▶ _EXERCISE AIM_:
For every line in the material, output its text exactly and exclude any image it holds.

BEGIN DATA SECTION

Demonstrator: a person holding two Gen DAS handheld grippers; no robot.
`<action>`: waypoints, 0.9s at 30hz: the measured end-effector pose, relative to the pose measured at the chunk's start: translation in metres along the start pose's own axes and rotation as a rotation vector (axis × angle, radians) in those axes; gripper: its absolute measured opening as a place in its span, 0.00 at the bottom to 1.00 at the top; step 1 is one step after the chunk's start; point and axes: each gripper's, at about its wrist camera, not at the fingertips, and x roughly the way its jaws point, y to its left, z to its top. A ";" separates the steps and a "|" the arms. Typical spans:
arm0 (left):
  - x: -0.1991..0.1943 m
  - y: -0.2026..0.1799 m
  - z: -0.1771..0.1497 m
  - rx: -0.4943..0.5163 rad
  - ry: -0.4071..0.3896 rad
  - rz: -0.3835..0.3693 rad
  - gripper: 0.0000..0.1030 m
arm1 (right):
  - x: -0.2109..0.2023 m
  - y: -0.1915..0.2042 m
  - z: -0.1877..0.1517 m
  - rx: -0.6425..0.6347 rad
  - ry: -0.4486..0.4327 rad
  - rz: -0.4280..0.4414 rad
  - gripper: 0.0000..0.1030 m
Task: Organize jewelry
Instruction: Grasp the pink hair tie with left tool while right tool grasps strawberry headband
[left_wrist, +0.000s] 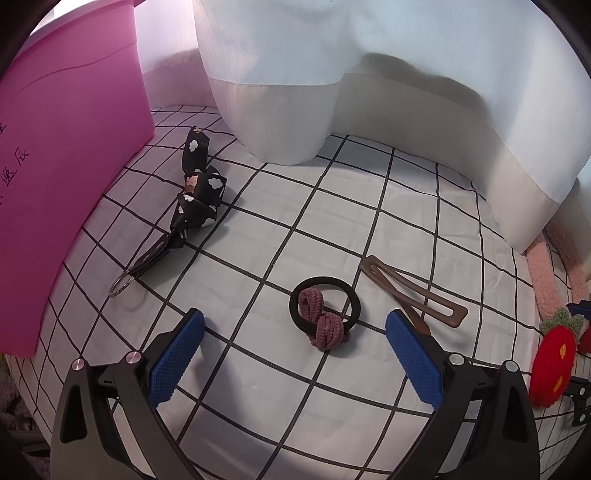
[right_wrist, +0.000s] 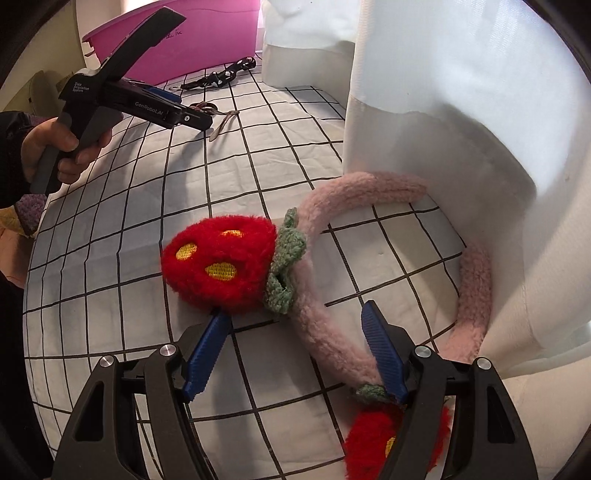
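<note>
1. The checked cloth (left_wrist: 332, 229) is your work surface, with a white curtain (left_wrist: 288, 92) hanging along its far side. Every piece of jewelry in view lies loose on it, so the sorting looks barely started.
2. The pink bin (left_wrist: 74, 155) stands at the far left. It is probably where the pieces go, but its inside is hidden, so you cannot count anything as put away.
3. The pink headband (right_wrist: 332, 343) with its red strawberry (right_wrist: 221, 262) lies near right, its far end against the curtain. Your right gripper (right_wrist: 299, 347) stands wide open over the band, the band running between the jaws and touching the right pad; nothing is clamped yet. This looks like the piece in hand.
4. The black patterned lanyard (left_wrist: 199, 192) with its key ring lies far left, just beside the bin, untouched.
5. The brown hair clip (left_wrist: 413, 291) lies right of centre, flat on the cloth.
6. The black hair tie (left_wrist: 325, 302) with a mauve tie knotted on it sits near centre. Your left gripper (left_wrist: 295, 332) hovers wide open and empty, the tie just beyond its tips.
7. Left to do: all four pieces.
</note>
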 end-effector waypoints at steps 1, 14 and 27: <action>0.001 0.000 0.001 -0.001 -0.002 0.001 0.94 | 0.001 0.000 0.000 0.013 -0.009 0.002 0.67; -0.003 -0.003 -0.001 -0.010 -0.044 0.008 0.82 | 0.006 0.002 0.004 0.138 -0.063 -0.014 0.65; -0.017 -0.010 -0.007 0.018 -0.042 -0.013 0.20 | 0.010 0.022 0.015 0.104 -0.048 -0.060 0.13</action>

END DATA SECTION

▶ _SOLUTION FOR THIS PROBLEM_:
Demonstrator: a person holding two Gen DAS handheld grippers; no robot.
`<action>`: waypoints, 0.9s at 30hz: the measured end-effector pose, relative to the pose measured at the chunk's start: translation in metres along the start pose's own axes and rotation as a rotation vector (axis × angle, radians) in those axes; gripper: its absolute measured opening as a place in its span, 0.00 at the bottom to 1.00 at the top; step 1 is one step after the chunk's start; point and axes: each gripper's, at about its wrist camera, not at the fingertips, and x roughly the way its jaws point, y to its left, z to its top. A ";" separates the steps and a "|" the arms. Typical spans:
arm0 (left):
  - x: -0.1991..0.1943 m
  - y: -0.2026..0.1799 m
  - z: -0.1771..0.1497 m
  - rx: -0.4943..0.5163 rad
  - ry: -0.4071..0.3896 rad
  - rz: -0.3835..0.3693 rad
  - gripper: 0.0000..0.1030 m
arm1 (right):
  - x: -0.2109..0.2023 m
  - y: -0.1915..0.2042 m
  - z: -0.1877..0.1517 m
  - rx: -0.6425..0.6347 rad
  - ry: -0.4486..0.4327 rad
  - rz: -0.4280..0.4414 rad
  - gripper: 0.0000..0.1030 m
Task: Organize jewelry
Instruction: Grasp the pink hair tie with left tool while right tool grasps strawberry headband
[left_wrist, +0.000s] 
[right_wrist, +0.000s] 
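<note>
1. The checked cloth (left_wrist: 332, 229) is your work surface, with a white curtain (left_wrist: 288, 92) hanging along its far side. Every piece of jewelry in view lies loose on it, so the sorting looks barely started.
2. The pink bin (left_wrist: 74, 155) stands at the far left. It is probably where the pieces go, but its inside is hidden, so you cannot count anything as put away.
3. The pink headband (right_wrist: 332, 343) with its red strawberry (right_wrist: 221, 262) lies near right, its far end against the curtain. Your right gripper (right_wrist: 299, 347) stands wide open over the band, the band running between the jaws and touching the right pad; nothing is clamped yet. This looks like the piece in hand.
4. The black patterned lanyard (left_wrist: 199, 192) with its key ring lies far left, just beside the bin, untouched.
5. The brown hair clip (left_wrist: 413, 291) lies right of centre, flat on the cloth.
6. The black hair tie (left_wrist: 325, 302) with a mauve tie knotted on it sits near centre. Your left gripper (left_wrist: 295, 332) hovers wide open and empty, the tie just beyond its tips.
7. Left to do: all four pieces.
</note>
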 end-effector waypoints at steps 1, 14 and 27: <action>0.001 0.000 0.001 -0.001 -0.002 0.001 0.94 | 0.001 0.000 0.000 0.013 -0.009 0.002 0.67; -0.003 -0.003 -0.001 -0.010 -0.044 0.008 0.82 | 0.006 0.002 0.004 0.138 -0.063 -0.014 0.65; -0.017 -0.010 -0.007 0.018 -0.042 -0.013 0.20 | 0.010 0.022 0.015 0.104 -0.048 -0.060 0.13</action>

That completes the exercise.